HEVC video encoder overview

hevc video encoder overview

In this chapter, we give a review on HEVC video encoding while focusing on intra coding. HEVC, similar to previous video coding standards, is a hybrid video coding scheme with motion estimation and compensation for decreasing the temporal redundancy, and intra prediction and transform for decreasing the spatial redundancy. Also the last step in the encoding process is an entropy coding module for further compression. Although the main functions in HEVC are similar to prior video coding standards, most of them have evolved compared to those standards. The improvements are mainly in frame splitting into prediction and transform blocks, inter and intra mode decision, in-loop filtering and entropy coding. Before we describe the structure of the HEVC encoder, we give a brief review on general hybrid video coding to better understand the context of the study.

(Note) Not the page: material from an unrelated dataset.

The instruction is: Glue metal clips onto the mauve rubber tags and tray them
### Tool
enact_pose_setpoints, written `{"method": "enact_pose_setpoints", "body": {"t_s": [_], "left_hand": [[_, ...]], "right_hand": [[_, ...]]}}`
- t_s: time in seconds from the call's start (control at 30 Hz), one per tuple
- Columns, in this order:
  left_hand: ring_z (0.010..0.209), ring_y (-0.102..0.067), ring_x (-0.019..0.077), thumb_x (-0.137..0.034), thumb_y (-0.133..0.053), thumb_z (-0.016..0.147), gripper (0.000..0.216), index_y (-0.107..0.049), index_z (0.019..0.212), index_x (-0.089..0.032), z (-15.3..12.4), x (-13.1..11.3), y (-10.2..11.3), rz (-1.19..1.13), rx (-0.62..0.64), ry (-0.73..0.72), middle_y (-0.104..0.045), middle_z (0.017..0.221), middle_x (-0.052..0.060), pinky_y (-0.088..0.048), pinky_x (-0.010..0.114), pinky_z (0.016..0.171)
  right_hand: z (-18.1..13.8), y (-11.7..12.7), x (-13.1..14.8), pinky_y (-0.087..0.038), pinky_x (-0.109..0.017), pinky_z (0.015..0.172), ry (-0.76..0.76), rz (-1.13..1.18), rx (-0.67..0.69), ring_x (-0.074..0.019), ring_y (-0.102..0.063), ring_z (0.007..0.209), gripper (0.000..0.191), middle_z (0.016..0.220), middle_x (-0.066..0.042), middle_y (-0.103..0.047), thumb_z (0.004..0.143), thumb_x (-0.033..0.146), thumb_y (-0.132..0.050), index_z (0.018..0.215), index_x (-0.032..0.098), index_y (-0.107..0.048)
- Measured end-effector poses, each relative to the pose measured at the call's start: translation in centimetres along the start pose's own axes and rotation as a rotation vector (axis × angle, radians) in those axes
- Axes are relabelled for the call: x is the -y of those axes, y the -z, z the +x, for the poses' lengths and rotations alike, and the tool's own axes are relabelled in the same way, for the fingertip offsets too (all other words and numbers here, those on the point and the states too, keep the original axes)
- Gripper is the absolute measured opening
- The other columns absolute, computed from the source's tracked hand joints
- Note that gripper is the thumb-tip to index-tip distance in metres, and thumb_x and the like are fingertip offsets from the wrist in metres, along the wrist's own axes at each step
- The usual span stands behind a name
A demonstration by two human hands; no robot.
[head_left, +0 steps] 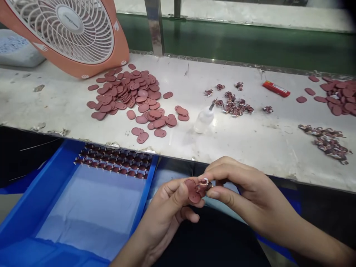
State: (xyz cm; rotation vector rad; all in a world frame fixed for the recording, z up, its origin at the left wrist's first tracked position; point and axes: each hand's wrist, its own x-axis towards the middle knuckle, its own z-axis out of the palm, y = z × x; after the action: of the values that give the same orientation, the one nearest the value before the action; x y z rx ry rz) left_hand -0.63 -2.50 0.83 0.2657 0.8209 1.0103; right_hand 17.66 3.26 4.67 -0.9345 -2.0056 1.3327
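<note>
Between the thumb and fingers of my left hand (172, 207) is a reddish-brown oval disc (194, 193). My right hand (244, 193) pinches a small brown figurine piece (204, 186) with white bits on it, at the disc's right edge. The two parts overlap, and whether they are joined I cannot tell. Beyond my hands, a clear squeeze bottle (204, 120) with a dark thin tip stands on the bench. A cluster of similar small brown pieces (236, 106) lies just behind and right of the bottle.
A large pile of oval discs (130, 92) lies in front of an orange fan (121, 44). More discs (342, 94), brown pieces (325, 142) and a red packet (276, 89) sit to the right. At lower left, a blue tray (44, 189) holds rows of assembled pieces (114, 161).
</note>
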Motion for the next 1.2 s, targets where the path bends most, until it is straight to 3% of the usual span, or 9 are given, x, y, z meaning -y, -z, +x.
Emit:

Block-Based Hybrid Video Coding

The compression efficiency of video encoders has greatly improved during last three decades. However, the main concepts of video coding are still the same. All main video coding standards have been based on a same concept of block-based hybrid video coding (Richardson, 2010). Hybrid video coding is based on redundancy removal in some consecutive steps. The term hybrid means using both predictive coding and transform coding. Each frame is partitioned into some rectangular regions called blocks which are coded by either inter or intra prediction. Inter prediction uses the previous frames to find the best prediction for the current block while intra prediction uses the information available in the current frame to make the prediction. The difference between the current block and its prediction forms the residual block. A transform is applied to the residual to remove spatial redundancy and to provide a more appropriate representation of the residual block for quantization. The quantization step provides a trade-off between compression ratio and visual quality. Then entropy coding is used as the final step to achieve the maximum possible compression.

HEVC Video Encoding

The architecture of HEVC is basically similar to the previous hybrid video coding standards such as H.264/AVC.The most important difference between HEVC and H.264/AVC is how the splitting of a frame into blocks is performed for achieving prediction and transform, which contributes to an improved coding efficiency. While the main coding block in H.264/AVC is a macroblock with size of 16×16, HEVC uses a more adaptive quadtree structure based on a block called coding tree unit (CTU) with maximum size of 64 × 64. This quadtree structure comprises some blocks and units. A block includes a rectangular area of samples and a unit is formed by a luma block and two related chroma blocks with associated syntax information. For example, a CTU consists of a luma coding tree block (CTB) and two chroma CTBs with syntax determining the further subdivision. As a result of subdivision, new units called CU are generated. The CU is a unit which is coded by inter or intra prediction. The CUs could be divided into prediction units (PUs) and transform units (TUs) for performing prediction and transform. PUs inside a CU can be predicted by different prediction modes. CUs, PUs and TUs consist of associated luma and chroma blocks called coding blocks (CBs), prediction blocks (PBs) and transform blocks (TBs) respectively. As it is obvious, this splitting is more adaptive relative to the approach used in H.264/AVC and is especially useful for higher resolution videos like 4K ×2K and 8K ×4K .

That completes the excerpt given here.